From time to time over the years, I would read about the well-known Jewish philosopher Maimonides, one of the most prolific Torah scholars of the Middle Ages, a great astronomer and a physician.
He authored the “Eight Levels of Charity,” each level from greatest to least great.
The greatest level, and I paraphrase, is to provide support to a person you know by a gift or loan, entering into a partnership or finding employment for him so that it builds up or supports him and he does not need to depend on others.
In my words, it is to help someone you know directly in such a way that it helps them to grow and be independent. To lose sight of the impact of giving to one person you know by granting, gifting, loaning or helping them is to lose sight of the gift of love. In the Biblical sense, the gift of charity.

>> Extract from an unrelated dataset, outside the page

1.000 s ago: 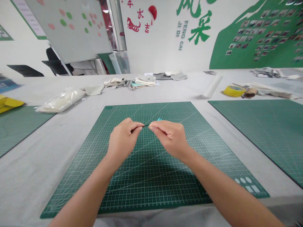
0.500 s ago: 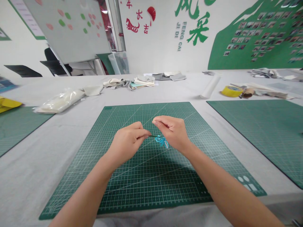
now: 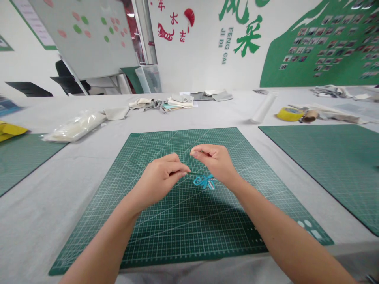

Is one gift to one person charity, or is it philanthropy? I wandered around the internet, curious about definitions.
One hundred ninety-one years after Noah Webster published the American Dictionary of the English Language, establishing an American style of spelling and grammar usage, the definition of charity and philanthropy have blurred around the edges. The words are often used interchangeably.
Webster’s 1828 dictionary defines charity as “that disposition of heart which inclines men to think favorably of their fellow man and to do them good.” He defines philanthropy as not only “the love of mankind,” but goes on to include “benevolence towards the whole human family.”
Even Webster recognized the difference in giving to the fellow man, one person, compared to all of humanity, the organized style of giving most often done today.
In the modern definition, charity is the voluntary giving of help, typically in the form of money, to those in need as aid, welfare or relief. Philanthropy is the desire to promote the welfare of others, expressed especially by the generous donation of money to good causes — the love of mankind.
When I give to someone I know, to help during a difficult period, or I give to help that individual toward a longer-term goal of an improved lot in life, we are each changed. That’s why Maimonides called giving directly to an individual the greatest level of giving.
Philanthropy and charity are not at all the same. I may feel good about philanthropy, giving to causes that have an impact on mankind, but I experience an even greater feeling of joy when I give to change the circumstances of just one person.
I do not take such giving lightly. It requires care and is intentional. The art of giving well is a practice born out one gift at a time, one person at a time.
Dawn Franks, the author of the e-book Giving Fingerprints, is CEO of Your Philanthropy. She provides advising services to families, businesses and foundations to enhance the giving experience and maximize impact. She writes a blog, the YP Journal, at www.your-philanthropy.com. Comments and questions are welcome. Send to firstname.lastname@example.org.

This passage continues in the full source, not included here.